An avid and adventurous sailor in his youth, nowadays he runs a tight committee boat for national regattas, but has little time for recreational messing about on the water. And despite that straight-laced exterior and conservative tendencies, there’s a superstar side of Anthony that appears annually in a musical production put on by the Rotary Club of Saint Lucia’s all-singing, all-dancing ensemble of local business folk called the ‘Calabashers’.

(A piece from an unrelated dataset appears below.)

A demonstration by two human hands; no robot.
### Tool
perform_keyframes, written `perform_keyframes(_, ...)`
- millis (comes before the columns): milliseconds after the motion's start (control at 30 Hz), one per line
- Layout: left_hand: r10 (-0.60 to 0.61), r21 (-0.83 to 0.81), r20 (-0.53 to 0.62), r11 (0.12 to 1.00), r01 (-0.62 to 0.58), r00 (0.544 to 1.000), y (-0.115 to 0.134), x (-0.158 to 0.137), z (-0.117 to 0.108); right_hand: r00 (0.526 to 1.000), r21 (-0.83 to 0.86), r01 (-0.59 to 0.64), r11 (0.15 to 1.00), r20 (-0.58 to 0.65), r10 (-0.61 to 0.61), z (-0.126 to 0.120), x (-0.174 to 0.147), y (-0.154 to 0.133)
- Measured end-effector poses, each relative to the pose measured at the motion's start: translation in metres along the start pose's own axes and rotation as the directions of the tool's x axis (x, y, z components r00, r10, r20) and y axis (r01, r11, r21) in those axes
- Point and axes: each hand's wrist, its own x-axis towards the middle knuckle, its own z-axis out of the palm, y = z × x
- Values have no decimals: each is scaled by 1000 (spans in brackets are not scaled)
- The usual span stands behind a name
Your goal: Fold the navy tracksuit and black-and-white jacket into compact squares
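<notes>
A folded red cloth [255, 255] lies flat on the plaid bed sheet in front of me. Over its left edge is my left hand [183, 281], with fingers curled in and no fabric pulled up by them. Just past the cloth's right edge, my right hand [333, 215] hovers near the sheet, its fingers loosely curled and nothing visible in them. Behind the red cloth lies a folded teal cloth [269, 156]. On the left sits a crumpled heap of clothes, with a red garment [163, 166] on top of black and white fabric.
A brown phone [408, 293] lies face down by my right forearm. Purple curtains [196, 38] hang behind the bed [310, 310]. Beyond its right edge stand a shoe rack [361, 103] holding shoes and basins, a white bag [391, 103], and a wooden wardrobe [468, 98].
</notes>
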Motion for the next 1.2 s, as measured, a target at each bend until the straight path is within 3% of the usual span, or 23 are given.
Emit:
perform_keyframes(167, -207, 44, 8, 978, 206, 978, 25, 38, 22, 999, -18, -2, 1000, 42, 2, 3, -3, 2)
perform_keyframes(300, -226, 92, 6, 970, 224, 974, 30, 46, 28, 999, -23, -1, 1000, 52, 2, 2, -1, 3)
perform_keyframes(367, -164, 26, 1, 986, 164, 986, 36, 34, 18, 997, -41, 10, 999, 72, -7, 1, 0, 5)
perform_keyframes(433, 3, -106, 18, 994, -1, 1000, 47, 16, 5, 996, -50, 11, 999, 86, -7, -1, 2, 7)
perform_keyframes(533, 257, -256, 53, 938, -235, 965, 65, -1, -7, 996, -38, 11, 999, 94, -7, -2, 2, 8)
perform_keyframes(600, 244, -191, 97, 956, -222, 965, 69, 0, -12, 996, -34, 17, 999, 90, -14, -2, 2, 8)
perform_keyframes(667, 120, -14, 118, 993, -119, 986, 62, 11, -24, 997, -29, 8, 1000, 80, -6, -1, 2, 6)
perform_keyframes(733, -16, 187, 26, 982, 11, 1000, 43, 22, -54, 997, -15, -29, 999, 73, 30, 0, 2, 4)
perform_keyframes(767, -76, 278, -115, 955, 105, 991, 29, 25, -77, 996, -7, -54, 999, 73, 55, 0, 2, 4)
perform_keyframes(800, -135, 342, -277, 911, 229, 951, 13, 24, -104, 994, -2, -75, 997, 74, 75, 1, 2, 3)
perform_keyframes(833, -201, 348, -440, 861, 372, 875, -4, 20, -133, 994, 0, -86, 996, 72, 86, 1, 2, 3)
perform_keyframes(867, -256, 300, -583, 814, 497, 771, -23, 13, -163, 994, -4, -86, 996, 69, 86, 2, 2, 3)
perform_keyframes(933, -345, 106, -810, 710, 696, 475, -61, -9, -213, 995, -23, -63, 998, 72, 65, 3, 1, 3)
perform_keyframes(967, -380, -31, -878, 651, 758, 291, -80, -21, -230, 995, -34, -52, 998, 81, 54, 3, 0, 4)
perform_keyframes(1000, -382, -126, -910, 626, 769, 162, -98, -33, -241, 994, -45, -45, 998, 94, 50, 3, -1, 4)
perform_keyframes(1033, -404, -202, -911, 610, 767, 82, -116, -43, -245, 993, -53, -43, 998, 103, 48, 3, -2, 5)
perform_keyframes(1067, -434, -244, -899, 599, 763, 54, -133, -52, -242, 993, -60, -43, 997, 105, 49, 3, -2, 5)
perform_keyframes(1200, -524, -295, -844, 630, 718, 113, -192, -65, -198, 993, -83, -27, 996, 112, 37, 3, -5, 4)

A man of many talents indeed, as well as some serious personal style quirks, like the single diamond stud earring in his left lobe, and randomly colourful socks that make an appearance once a week, featuring monkeys or slogans or splashy geometric shapes. At sixty, he is absolutely comfortable in his own skin, although admits to acknowledging his mortality as he reaches the age at which his father succumbed to heart disease. About ten years ago, Anthony made the decision to get fit and healthy, dropped sixty pounds by changing his diet and headed for the gym. He lifts weights three times a week minimum, runs occasionally and credits the regime with re-energising his physical health and stamina ever since.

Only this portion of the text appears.